14. Science / D. Explanation / 2. Types of Explanation / k. Explanations by essence
Asking 'what is it?' nicely points us to the persistence of a continuing entity
                        Full Idea: The special effectiveness of the 'what is it?' question is that, in the case of continuants, it refers us back to our constantly exercised idea of the persistence and life-span of an entity.
                        From: David Wiggins (Sameness and Substance Renewed [2001], 2.2)
                        A reaction: Compare 'this is a human' with 'this is a member of a family noted for its longevity'. We can't simply answer 'what is it?' by tossing it into the nearest category. I say we need an individual essence for explanation, not just a sortal.
18. Thought / D. Concepts / 2. Origin of Concepts / a. Origin of concepts
The mind conceptualizes objects; yet objects impinge upon the mind
                        Full Idea: The mind conceptualizes objects; yet objects impinge upon the mind.
                        From: David Wiggins (Sameness and Substance Renewed [2001], 3.6)
                        A reaction: I like this piece of simple common sense. I personally don't think you can reach first base in a sensible discussion if you don't face up to both sides of this idea (especially the second half, which many philosophers, especially of language, neglect).
18. Thought / D. Concepts / 3. Ontology of Concepts / c. Fregean concepts
We can use 'concept' for the reference, and 'conception' for sense
                        Full Idea: We can use the Fregean 'concept' on the level of reference and naming, and prefer the word 'conception' for the Kantian idea of the sense, or the information needed to understand the concept.

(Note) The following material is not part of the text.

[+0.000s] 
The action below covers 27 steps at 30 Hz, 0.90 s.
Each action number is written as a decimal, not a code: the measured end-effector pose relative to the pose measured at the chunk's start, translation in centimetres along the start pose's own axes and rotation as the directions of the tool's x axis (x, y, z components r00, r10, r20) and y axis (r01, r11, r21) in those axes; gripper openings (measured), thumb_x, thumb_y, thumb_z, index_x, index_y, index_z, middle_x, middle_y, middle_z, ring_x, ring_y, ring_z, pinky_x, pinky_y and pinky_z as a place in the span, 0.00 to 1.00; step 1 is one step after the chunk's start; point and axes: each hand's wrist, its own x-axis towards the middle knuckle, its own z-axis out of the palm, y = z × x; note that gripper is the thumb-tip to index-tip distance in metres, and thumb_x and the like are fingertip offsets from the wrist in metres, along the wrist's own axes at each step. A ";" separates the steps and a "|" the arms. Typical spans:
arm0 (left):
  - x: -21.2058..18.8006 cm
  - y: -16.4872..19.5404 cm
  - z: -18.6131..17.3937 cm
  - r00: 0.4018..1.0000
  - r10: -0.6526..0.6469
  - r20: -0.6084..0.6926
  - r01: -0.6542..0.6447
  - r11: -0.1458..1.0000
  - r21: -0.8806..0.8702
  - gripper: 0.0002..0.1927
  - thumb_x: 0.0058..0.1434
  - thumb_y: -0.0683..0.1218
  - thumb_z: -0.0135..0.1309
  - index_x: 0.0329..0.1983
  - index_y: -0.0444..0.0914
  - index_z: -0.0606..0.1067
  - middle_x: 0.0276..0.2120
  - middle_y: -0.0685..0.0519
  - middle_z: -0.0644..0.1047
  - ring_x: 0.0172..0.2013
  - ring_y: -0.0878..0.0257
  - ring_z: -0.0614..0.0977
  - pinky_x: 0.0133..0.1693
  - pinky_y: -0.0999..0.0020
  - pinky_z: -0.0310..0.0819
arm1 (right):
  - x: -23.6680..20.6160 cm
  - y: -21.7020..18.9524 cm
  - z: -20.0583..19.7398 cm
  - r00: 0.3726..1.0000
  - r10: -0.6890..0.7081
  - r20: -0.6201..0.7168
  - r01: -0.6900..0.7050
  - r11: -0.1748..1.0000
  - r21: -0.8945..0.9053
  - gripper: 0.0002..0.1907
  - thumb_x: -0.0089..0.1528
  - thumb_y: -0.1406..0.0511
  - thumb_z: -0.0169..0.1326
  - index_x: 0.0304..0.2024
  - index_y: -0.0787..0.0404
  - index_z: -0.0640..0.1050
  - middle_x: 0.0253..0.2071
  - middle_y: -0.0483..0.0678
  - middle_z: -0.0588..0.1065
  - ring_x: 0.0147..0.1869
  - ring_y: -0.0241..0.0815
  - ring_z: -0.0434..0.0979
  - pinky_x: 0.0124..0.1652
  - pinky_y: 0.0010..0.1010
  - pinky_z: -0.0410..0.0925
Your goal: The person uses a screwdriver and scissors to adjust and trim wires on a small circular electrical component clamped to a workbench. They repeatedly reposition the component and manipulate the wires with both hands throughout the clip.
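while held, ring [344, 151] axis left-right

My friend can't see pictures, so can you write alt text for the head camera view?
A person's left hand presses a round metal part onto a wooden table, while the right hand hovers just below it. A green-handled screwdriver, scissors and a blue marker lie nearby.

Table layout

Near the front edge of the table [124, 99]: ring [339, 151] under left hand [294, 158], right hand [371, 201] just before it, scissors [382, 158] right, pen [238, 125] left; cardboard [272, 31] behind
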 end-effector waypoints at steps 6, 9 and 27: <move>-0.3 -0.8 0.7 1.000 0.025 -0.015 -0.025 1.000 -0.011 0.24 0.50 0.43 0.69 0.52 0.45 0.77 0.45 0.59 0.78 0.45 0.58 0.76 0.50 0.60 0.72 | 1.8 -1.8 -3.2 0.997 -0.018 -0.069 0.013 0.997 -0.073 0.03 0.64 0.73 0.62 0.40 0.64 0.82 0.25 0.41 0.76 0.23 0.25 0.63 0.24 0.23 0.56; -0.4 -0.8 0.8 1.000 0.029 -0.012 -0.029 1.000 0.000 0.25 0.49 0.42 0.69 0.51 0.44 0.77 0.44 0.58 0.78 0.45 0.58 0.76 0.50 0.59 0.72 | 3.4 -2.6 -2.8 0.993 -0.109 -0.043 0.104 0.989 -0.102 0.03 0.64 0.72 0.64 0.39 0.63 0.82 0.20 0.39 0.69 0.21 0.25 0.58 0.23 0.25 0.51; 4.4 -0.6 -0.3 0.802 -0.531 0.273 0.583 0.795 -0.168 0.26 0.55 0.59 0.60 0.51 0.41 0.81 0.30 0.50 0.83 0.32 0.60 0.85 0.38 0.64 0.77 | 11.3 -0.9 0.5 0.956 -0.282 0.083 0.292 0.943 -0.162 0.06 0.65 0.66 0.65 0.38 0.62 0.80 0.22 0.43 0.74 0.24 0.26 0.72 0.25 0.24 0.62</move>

                        From: David Wiggins (Sameness and Substance Renewed [2001], Pr.5)
                        A reaction: This is a nice suggestion, and at first blush I think it should be adopted. Sometimes philosophers regret adopting a terminology several hundred years after it has been agreed.
26. Natural Theory / B. Natural Kinds / 3. Knowing Kinds
Lawlike propensities are enough to individuate natural kinds
                        Full Idea: For all the purposes of identity and individuation of things that belong to natural kinds..., it is enough to have regard for the lawlike propensities of members of the kind.
                        From: David Wiggins (Sameness and Substance Renewed [2001], 4.1)
                        A reaction: This may have got things in reverse, since it is hard to see how you could pick out any laws if you didn't assume the existence of natural kinds which were causing the regularities in the behaviour.